## Records supplied:
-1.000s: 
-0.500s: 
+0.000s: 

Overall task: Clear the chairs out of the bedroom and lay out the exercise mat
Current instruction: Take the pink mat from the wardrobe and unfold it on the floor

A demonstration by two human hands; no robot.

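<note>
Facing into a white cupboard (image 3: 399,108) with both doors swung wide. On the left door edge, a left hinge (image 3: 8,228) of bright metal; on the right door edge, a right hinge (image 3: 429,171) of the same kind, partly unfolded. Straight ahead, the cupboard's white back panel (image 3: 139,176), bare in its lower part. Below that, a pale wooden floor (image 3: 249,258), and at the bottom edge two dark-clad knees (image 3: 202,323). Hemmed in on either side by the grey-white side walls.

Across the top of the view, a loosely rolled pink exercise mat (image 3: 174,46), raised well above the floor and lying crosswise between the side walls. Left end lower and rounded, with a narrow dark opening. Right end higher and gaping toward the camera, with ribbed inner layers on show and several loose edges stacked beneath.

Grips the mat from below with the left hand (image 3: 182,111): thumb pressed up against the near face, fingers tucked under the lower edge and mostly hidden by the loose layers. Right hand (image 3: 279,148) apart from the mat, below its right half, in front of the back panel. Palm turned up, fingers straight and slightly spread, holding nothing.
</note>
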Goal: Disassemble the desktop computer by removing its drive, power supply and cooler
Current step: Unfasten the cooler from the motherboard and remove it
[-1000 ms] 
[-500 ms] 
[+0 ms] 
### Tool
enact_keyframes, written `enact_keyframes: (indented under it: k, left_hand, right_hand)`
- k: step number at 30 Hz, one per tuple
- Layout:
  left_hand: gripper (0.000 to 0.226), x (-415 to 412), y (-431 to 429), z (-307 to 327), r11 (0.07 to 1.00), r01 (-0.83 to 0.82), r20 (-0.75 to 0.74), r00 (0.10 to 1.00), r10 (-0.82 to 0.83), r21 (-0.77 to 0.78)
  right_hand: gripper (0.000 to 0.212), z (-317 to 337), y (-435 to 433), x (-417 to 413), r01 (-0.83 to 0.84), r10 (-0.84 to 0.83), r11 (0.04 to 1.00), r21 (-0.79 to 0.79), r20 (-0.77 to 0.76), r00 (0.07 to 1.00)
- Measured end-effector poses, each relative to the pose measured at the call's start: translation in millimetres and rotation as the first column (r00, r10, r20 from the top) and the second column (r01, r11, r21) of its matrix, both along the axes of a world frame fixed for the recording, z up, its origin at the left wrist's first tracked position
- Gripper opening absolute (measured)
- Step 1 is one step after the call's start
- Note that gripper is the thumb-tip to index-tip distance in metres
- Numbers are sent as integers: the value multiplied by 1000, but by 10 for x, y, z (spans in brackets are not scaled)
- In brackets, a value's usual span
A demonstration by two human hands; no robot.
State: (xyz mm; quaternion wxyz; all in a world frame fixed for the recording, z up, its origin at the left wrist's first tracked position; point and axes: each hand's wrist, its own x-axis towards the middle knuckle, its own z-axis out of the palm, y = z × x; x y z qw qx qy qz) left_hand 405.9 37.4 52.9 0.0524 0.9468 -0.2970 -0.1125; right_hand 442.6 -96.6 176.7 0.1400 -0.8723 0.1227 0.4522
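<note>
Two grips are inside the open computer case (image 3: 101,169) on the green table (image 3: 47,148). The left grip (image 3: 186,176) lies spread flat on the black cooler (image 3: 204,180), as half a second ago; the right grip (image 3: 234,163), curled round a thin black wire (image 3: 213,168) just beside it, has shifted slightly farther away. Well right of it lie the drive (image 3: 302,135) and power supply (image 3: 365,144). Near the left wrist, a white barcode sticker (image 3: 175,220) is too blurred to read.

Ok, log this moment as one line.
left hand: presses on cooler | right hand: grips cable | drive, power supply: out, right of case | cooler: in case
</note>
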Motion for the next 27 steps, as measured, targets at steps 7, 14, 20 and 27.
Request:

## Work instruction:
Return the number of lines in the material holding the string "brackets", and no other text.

## Output for this exercise:
2